# Do you go to social events related to your partner?



## That Random Guy (Jan 31, 2015)

Pretty straight forward... basically, do you go to social events (e.g. family gatherings, work events) in spite of your partner wanting you to be there or maybe you wanting to go somewhere like that to support your SO?

How do those usually go for you having SA? Do you always go or can you talk to your partner about it? Has this ever caused problems with your relationship in the past and if so how did you deal with it?

This is open for anyone to answer of course but only if you feel comfortable. This is purely meant as a way for me to see some perspectives and get ideas. I have never been in a relationship but the thought came to me yesterday that if I was ever asked to go anywhere for my SO, I don't know how I'd react. I'd probably want to support them if they asked but I also know that I am not a good talker nor am I very relatable (at all) and I don't easily relate to others.
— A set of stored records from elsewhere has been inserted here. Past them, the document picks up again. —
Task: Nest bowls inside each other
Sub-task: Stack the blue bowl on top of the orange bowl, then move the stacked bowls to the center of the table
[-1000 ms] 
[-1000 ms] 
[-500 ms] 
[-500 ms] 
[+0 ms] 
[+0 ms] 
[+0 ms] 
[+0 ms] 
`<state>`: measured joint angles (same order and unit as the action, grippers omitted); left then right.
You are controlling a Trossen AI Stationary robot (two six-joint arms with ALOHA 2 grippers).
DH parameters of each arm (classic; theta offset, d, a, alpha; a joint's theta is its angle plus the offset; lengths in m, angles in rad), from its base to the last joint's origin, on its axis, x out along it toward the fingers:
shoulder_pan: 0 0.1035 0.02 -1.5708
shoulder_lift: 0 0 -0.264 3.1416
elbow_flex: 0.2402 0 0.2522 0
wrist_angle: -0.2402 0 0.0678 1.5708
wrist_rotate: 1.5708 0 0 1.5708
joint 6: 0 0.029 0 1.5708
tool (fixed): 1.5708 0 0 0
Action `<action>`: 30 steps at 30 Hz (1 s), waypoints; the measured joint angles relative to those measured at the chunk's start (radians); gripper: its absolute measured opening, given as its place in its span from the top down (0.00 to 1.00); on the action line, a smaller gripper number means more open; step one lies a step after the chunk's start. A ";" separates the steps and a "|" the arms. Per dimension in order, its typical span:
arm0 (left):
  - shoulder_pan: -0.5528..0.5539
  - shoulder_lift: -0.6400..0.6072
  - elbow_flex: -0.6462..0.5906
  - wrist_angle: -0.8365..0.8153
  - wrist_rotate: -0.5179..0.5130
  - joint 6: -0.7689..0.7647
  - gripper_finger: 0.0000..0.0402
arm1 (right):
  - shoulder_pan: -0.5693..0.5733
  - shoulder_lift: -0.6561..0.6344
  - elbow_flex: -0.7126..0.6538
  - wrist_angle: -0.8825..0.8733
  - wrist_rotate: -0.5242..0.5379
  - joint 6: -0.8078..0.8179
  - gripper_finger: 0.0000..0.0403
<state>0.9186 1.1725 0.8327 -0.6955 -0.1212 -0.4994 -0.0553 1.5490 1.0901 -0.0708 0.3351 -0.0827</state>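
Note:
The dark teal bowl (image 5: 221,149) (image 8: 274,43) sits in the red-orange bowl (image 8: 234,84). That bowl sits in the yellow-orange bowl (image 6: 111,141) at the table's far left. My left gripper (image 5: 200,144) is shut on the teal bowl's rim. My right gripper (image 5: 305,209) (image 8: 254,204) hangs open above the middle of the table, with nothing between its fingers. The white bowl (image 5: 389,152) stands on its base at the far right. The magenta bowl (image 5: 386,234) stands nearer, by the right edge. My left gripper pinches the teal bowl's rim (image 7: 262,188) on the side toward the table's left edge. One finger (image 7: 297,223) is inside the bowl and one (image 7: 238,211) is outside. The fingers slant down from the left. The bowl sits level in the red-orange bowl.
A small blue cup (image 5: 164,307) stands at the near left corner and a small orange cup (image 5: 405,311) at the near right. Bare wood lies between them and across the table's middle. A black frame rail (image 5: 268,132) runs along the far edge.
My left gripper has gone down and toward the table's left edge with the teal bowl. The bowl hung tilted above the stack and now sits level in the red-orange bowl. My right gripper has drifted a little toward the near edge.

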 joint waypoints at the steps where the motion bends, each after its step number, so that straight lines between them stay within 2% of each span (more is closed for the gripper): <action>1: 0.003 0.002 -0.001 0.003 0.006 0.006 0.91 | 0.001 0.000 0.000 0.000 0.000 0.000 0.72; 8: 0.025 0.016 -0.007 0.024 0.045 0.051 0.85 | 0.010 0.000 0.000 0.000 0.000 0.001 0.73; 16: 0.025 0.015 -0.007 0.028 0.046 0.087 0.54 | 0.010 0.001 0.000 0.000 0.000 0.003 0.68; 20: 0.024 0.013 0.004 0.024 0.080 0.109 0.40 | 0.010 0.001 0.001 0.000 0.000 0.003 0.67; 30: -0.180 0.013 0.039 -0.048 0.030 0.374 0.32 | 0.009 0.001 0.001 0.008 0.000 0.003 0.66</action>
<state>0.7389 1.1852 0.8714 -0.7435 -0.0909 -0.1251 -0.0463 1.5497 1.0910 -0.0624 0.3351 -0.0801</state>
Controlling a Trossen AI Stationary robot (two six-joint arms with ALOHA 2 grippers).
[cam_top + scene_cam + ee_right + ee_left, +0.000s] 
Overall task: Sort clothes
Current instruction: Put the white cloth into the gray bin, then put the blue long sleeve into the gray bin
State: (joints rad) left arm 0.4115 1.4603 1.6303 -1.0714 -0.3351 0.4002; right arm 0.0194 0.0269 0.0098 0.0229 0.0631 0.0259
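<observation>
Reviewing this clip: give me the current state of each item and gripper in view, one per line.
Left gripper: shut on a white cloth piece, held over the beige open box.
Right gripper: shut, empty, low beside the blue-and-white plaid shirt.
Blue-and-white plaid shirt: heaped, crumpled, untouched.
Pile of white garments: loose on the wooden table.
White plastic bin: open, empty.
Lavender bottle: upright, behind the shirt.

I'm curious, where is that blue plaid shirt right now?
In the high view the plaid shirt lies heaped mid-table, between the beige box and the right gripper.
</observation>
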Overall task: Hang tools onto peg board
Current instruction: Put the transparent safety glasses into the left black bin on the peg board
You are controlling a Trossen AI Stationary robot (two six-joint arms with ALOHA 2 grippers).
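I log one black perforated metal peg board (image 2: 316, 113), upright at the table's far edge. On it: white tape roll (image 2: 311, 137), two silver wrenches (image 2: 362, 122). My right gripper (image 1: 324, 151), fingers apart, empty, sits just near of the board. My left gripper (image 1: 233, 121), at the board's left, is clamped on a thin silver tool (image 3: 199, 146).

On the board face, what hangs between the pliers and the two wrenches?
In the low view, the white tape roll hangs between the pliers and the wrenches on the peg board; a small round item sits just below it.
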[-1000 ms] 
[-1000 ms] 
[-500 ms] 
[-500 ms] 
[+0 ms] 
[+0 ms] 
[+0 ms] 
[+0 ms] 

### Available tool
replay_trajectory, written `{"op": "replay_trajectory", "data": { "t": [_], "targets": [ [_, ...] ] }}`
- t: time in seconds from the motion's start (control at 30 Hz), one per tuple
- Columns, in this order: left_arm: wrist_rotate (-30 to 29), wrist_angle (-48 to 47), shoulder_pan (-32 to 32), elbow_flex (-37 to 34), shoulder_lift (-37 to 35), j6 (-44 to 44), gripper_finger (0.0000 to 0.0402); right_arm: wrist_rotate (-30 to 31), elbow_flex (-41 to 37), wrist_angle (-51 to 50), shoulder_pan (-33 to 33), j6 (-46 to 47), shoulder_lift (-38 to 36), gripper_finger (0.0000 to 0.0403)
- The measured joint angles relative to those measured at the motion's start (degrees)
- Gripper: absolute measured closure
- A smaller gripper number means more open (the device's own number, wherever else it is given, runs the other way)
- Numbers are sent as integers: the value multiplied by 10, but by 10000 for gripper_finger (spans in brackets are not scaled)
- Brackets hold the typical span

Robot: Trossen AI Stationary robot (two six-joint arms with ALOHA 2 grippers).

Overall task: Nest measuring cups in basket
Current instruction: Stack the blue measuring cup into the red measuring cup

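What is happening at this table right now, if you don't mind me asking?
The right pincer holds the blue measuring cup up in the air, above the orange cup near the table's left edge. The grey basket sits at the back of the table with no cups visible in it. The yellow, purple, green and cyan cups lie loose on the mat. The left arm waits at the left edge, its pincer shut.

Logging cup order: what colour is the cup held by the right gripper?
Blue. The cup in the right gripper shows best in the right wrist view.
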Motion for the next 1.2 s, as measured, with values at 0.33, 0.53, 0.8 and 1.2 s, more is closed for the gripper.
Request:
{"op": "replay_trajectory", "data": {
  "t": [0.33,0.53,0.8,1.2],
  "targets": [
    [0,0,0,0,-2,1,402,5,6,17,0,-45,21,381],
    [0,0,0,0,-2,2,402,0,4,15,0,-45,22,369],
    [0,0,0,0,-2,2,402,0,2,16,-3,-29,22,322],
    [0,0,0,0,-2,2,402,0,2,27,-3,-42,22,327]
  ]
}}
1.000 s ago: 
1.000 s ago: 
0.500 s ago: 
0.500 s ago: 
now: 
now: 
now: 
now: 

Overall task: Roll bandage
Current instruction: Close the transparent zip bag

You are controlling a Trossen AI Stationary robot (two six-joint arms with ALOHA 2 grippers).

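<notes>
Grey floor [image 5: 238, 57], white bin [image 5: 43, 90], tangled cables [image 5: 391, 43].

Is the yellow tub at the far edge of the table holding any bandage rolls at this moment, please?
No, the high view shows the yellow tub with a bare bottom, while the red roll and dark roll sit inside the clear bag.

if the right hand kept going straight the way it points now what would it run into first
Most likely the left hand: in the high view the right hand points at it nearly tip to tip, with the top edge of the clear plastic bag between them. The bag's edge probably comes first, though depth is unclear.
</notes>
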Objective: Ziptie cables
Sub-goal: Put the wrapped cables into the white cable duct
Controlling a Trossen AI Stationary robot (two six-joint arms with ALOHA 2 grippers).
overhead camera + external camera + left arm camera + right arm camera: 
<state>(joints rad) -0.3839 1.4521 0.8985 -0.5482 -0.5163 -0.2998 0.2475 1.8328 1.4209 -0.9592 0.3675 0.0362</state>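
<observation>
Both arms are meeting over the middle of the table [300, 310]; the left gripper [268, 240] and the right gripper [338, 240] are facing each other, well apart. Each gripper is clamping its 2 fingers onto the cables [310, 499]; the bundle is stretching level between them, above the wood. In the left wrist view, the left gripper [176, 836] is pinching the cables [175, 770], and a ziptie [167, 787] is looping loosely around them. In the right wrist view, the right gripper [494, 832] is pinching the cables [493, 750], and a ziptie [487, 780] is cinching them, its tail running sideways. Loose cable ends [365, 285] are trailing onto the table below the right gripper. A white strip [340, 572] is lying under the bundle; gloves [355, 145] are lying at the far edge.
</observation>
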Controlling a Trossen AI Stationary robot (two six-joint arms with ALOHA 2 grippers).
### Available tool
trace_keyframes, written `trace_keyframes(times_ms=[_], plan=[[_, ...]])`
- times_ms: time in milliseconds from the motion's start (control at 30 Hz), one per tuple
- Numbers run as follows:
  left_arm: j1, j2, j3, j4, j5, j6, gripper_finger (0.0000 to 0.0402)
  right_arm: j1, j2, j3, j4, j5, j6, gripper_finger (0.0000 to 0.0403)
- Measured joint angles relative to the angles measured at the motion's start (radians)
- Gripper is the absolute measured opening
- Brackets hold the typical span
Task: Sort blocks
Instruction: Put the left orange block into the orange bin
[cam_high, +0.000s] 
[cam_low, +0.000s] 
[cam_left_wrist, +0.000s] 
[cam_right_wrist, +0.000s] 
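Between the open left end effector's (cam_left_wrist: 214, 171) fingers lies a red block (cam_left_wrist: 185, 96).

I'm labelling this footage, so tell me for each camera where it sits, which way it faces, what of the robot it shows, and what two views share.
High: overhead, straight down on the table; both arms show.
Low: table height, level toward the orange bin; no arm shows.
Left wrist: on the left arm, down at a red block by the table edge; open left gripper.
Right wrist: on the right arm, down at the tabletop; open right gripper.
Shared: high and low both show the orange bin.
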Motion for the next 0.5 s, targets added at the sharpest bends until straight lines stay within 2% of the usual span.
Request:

Anyway, please feel free to share anything you'd like on the subject and may anyone passing by have a good day! We don't all need to be in romantic relationships to find happiness (IMO) so please don't mind me--I'm just easily caught up in random things and decided to stir up the topic out of curiosity. Please keep loving yourselves!


----------



## truant (Jul 4, 2014)

In my last relationship, I worked out a deal with my ex: basically, I agreed to go to all of her family functions, and stuff like graduation, but in exchange I didn't have to go and hang out with her friends or coworkers. So I basically did half as much as a normal person would have expected.

Despite the fact that I did go to all the family stuff with her, never going out with her when she went out to see friends ended up putting a significant strain on our relationship because she got tired of making excuses for me not being there, and she felt like we were too disconnected and leading separate lives. To her credit, she tried really hard to be understanding and put up with my weirdness for a pretty long time.

I think skipping any of that stuff is going to take a toll on the relationship, even if it is understandable for a person with SAD. The more you skip, the bigger the strain, and the rockier the relationship is going to be. So you should make an effort to do as much of that stuff as you can if you want to keep your partner happy. Probably not what you want to hear, but that's how it is. Just my opinion, obv.


----------



## Persephone The Dread (Aug 28, 2010)

I was the more socially active one in my last relationship and he didn't really hang out with my social circle which some people commented on but I didn't really think he needed to. I hung out with his friends a few times I think and he never really requested that. In my first relationship we basically had the same friend group anyway. I never met any of their families and that would have been really uncomfortable for me.


----------



## That Random Guy (Jan 31, 2015)

@truant
Not at all - your experience is still valid even if it can't apply to every relationship. Personally, I can see that definitely being something to watch out for as you said it carries the possibility of degrading the relationship in the way you described. It's a very likely outcome IMO. Thank you for sharing! 

@Persephone The Dread
Thank you for sharing!


----------